Countries Forge Ahead with Complex Polio Vaccine Transition

Despite concerns about costs, vaccine supply, and tight deadlines, country health leaders have reaffirmed support for highly ambitious polio vaccine plans considered necessary to achieve full global polio eradication. Delegates to the 68th World Health Assembly (WHA) in Geneva approved a resolution last month that urges member states to prepare for a worldwide transfer in 2016 from widely used trivalent oral polio vaccine (OPV) to a bivalent version that withdraws the type 2 component of the vaccine. The move would eliminate from immunization programs the strain of the vaccine most associated with vaccine-derived polio cases. It will be important to carefully watch the preparations for and implementation of these plans over the course of 2015 and into 2016.

The Global Polio Eradication Initiative’s strategic plan for 2013-2018, endorsed by the WHA two years ago, calls for a worldwide vaccine shift now planned for a two-week window in April 2016. The switch would be the first step in eventual withdrawal of all OPV, a live, weakened virus vaccine that in rare instances causes the disease in those vaccinated and sometimes in those around them (55 cases globally last year). Naturally occurring type 2 polio was eliminated worldwide in 1999 and more than 90 percent of all vaccine-derived polio cases are caused by the type 2 component in the vaccine.  In approving the resolution last week, countries recommitted to:

  • Developing national plans by the end of September 2015 for the withdrawal of the type 2 component of OPV and replacement with bivalent OPV;
  • Expediting registration of bivalent OPV for use in routine immunization programs;
  • Implementing national policy for the destruction of residual trivalent OPV stocks.

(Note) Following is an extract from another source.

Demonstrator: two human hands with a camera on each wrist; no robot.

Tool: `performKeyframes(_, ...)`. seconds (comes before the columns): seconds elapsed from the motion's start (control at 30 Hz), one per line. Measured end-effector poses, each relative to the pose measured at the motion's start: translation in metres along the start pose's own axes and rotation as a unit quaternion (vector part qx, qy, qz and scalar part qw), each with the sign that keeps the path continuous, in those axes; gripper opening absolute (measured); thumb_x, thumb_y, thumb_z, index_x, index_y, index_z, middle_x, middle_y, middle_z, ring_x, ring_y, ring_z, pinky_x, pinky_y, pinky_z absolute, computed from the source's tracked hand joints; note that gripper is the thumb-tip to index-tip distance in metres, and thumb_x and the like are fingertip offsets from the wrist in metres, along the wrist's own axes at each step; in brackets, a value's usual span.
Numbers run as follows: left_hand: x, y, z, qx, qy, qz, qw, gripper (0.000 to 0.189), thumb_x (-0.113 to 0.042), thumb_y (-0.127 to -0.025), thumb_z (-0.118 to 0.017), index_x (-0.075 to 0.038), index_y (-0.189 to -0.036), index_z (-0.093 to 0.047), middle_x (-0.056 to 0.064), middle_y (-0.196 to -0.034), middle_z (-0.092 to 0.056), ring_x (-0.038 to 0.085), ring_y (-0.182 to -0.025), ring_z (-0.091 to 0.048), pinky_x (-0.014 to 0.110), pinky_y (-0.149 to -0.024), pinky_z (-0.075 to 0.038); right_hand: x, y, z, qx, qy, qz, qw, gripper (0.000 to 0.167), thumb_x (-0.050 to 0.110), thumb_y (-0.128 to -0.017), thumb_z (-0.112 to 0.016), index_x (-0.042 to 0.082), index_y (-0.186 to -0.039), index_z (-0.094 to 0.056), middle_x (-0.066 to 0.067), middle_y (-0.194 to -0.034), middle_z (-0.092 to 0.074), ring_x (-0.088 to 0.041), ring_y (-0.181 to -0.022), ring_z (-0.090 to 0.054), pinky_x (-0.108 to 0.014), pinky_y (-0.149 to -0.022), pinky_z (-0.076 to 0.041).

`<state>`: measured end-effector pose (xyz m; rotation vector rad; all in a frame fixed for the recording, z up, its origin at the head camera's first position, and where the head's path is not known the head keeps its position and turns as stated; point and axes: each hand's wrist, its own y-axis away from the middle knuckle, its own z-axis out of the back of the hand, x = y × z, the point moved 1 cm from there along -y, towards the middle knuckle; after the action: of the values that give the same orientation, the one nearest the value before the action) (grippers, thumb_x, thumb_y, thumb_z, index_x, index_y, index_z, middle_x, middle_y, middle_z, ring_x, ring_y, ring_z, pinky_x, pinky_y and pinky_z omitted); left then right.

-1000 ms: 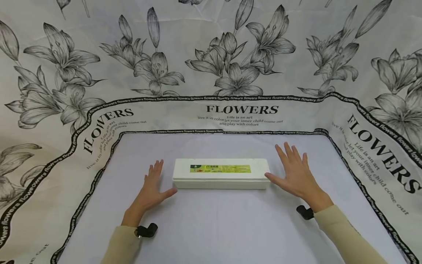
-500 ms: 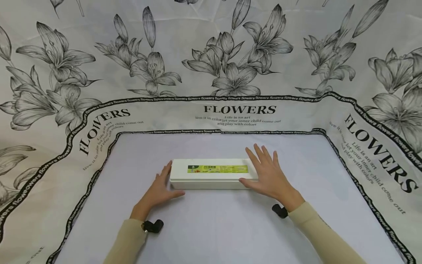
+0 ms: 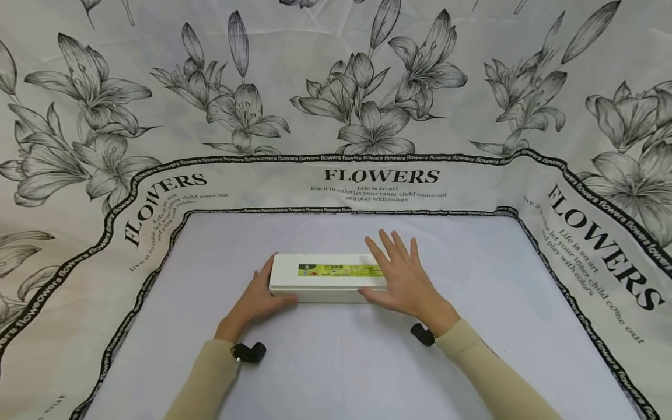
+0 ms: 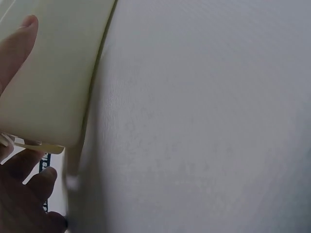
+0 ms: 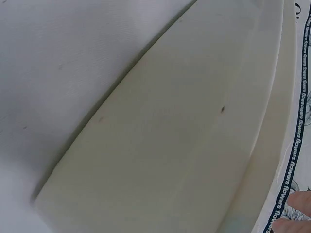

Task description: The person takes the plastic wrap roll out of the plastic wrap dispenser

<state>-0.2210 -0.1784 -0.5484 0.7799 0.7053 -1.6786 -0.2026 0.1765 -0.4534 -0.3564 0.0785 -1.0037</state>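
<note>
A long white cling film box point(image 3: 286, 277), with a yellow-green label point(image 3: 336, 270) on its lid, lies flat on the white tabletop in the head view. At its left end, my left hand point(image 3: 255, 300) holds it. The left wrist view has the thumb point(image 4: 17, 51) against the box's front side and the other fingers around the end. Over the box's right part hovers or rests my right hand point(image 3: 412, 286), fingers spread and straight; contact cannot be told. That hand hides the box's right end. Close up, the right wrist view is mostly filled by the box point(image 5: 160, 121).
White cloth covers the table point(image 3: 336, 373). Behind rises a pale backdrop point(image 3: 315, 70) printed with lilies, with a black lettered border point(image 3: 451, 157). A small black wrist camera point(image 3: 249, 352) sits on the left wrist, another camera point(image 3: 422, 334) on the right.
My right hand has moved left, from beside the box's right end to over it. My left hand has come right and taken hold of the left end. The box has barely shifted.
</note>
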Motion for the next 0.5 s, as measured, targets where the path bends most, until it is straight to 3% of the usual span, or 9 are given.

In another major action connected to the shift, countries also are being asked to introduce at least one dose of the injectable inactivated poliovirus vaccine (IPV) into their national immunization systems, “optimally” before withdrawing type 2 of the OPV. Since it contains a killed virus, IPV protects against all three polio types without the risk of causing the disease. As of May 1, 2015, 87 countries have introduced IPV into their immunization systems. Another 103 have made a formal commitment to begin using the vaccine this year, while an additional four countries have said they intend to introduce it this year. Vaccinating as many children as possible with IPV before the switch is necessary to maintain immunity against type 2 poliovirus as it is withdrawn from OPV. Many countries will continue using both IPV and bivalent OPV for the time being since OPV is less expensive, easier to administer, and confers broader-based immunity within communities.

In approving the resolution, delegates turned down an amendment offered by Indonesia that would have loosened the deadlines included in the strategy to allow countries to introduce IPV and make the OPV switch at their own pace. Indonesia produces its own vaccine stores and was concerned about being able to supply all the IPV it needed in the proposed GPEI time frame. But immunization experts agree that the switch has to be made by all countries simultaneously to ensure that type 2 OPV is withdrawn worldwide and therefore unable to cause additional paralysis. Countries speaking at the WHA session noted the current momentum toward polio eradication and urged maintaining timelines outlined in the plan. WHO officials said they would work with Indonesia to address its concerns.

But the plan asks a lot of many countries. Jamaica, for example, noted that its costs for IPV are $2.80 a dose versus 13 cents for OPV, a concern echoed particularly by others in the Caribbean region. Gavi, the Vaccine Alliance, is providing aid to 73 eligible countries to help them with vaccine purchases and related needs, but that still leaves many programs to deal with the costly increase themselves. Countries also expressed concern about ensuring an adequate supply of IPV.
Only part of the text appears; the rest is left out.